Archive for December, 2013|Monthly archive page
That’s not typing, that’s écriture
Truman Capote famously quipped regarding Kerouac’s writing, “That’s not writing, that’s typing!” Happily, thanks to the heightened serendipitous dimensions of cyberspace, I happened on a closer reader of Kerouac, Clark Coolidge. One can mouse around the links from the original Jacket2 posting, but what caught my attention was Ron Silliman’s remark that
One test of Coolidge as a critic – you can find some other non-Kerouac samples as well on his EPC web page – is that he gets the importance of Visions of Cody, not just as a central work in the Kerouac canon, but quite possibly the Great Novel of the past century, right up on a par with Ulysses & Gravity’s Rainbow & the best of Faulkner (who is not unlike Kerouac in that his best work often comes in passages, rather than entire books).
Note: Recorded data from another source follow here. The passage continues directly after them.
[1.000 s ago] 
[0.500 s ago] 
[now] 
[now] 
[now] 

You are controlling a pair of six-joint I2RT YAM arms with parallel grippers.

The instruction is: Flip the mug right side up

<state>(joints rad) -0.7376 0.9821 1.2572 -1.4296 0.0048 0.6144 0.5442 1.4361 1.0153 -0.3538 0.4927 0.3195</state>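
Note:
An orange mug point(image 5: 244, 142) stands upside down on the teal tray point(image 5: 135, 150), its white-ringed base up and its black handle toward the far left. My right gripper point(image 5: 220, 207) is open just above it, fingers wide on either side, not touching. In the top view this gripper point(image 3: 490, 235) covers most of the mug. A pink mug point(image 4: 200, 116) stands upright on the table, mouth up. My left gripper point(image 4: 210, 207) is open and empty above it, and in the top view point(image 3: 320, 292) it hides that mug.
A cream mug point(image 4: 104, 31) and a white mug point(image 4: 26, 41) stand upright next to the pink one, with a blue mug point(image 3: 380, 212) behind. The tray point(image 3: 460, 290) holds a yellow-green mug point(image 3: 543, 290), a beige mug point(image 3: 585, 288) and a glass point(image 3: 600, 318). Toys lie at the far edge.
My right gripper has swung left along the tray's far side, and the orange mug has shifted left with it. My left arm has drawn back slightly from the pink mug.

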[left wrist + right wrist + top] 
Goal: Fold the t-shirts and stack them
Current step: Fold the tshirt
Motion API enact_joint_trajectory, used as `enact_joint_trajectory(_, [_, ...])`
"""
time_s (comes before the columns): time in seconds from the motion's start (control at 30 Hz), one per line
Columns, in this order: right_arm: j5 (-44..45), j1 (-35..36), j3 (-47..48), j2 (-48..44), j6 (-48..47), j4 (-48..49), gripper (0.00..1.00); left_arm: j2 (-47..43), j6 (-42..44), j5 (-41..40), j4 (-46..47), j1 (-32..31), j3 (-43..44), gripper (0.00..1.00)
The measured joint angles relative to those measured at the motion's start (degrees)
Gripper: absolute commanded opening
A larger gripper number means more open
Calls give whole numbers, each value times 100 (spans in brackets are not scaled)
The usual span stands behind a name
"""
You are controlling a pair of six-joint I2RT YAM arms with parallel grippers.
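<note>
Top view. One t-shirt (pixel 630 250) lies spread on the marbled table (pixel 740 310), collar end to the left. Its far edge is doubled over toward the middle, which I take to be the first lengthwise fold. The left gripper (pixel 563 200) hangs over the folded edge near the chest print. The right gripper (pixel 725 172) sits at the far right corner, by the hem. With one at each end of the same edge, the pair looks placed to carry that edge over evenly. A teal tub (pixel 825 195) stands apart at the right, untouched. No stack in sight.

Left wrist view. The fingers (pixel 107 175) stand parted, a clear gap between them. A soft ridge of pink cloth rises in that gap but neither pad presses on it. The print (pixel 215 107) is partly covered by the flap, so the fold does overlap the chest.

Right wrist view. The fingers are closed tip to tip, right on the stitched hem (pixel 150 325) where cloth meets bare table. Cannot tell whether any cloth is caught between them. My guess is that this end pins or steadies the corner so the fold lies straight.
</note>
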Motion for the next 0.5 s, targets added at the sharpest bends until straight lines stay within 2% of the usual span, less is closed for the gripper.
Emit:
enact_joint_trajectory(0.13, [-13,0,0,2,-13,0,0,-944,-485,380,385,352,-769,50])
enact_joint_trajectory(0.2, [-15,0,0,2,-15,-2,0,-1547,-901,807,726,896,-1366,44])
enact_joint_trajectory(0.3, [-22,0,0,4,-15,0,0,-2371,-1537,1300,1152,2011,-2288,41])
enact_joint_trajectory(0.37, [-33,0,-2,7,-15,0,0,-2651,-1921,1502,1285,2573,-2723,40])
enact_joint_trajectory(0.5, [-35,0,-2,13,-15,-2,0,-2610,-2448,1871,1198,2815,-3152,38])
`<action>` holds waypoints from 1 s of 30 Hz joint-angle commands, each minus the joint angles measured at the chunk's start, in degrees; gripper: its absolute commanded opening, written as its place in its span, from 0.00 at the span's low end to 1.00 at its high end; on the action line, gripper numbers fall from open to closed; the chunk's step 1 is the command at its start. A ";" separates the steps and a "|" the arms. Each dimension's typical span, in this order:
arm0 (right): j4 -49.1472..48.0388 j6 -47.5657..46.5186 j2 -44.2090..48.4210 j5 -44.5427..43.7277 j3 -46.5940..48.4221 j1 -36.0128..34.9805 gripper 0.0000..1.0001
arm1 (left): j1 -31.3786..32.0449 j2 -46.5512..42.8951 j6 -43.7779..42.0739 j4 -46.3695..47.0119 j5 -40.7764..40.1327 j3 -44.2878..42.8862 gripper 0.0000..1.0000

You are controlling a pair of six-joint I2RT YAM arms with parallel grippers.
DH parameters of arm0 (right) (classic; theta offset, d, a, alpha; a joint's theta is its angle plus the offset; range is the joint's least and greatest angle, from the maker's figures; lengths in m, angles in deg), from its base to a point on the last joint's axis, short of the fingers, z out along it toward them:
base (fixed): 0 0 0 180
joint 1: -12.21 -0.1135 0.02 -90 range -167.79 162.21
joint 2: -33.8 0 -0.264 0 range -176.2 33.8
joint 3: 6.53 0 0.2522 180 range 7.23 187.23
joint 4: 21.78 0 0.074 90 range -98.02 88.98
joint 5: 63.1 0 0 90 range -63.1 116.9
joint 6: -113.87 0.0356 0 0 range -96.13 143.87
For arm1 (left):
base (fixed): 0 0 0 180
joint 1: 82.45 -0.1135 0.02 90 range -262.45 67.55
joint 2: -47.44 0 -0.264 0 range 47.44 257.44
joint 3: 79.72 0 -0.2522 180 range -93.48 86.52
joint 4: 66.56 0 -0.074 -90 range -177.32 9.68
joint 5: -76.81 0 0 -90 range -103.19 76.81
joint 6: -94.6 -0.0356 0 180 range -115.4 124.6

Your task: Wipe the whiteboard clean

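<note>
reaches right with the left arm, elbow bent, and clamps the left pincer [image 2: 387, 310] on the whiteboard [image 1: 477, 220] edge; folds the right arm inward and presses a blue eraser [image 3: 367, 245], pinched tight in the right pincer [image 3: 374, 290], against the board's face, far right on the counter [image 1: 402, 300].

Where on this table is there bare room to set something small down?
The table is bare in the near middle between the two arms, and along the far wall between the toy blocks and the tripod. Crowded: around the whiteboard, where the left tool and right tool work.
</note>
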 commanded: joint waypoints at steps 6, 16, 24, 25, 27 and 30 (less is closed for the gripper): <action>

I’ve long admired Kerouac’s achievement in The Legend of Dulouz, his novels taken as one multivolume work, but I can’t recall having encountered anyone else who appreciated what happens when the novel taps into its original energies as the genre that is by definition novel, as “the genre that contains all other genres,” when the narrative becomes écriture and one doesn’t know what one is reading anymore, only that one is reading. I’m glad to have chanced on someone else who gets it.
George Slobodzian’s “Poems for the Old Guy Who Used to Live Here”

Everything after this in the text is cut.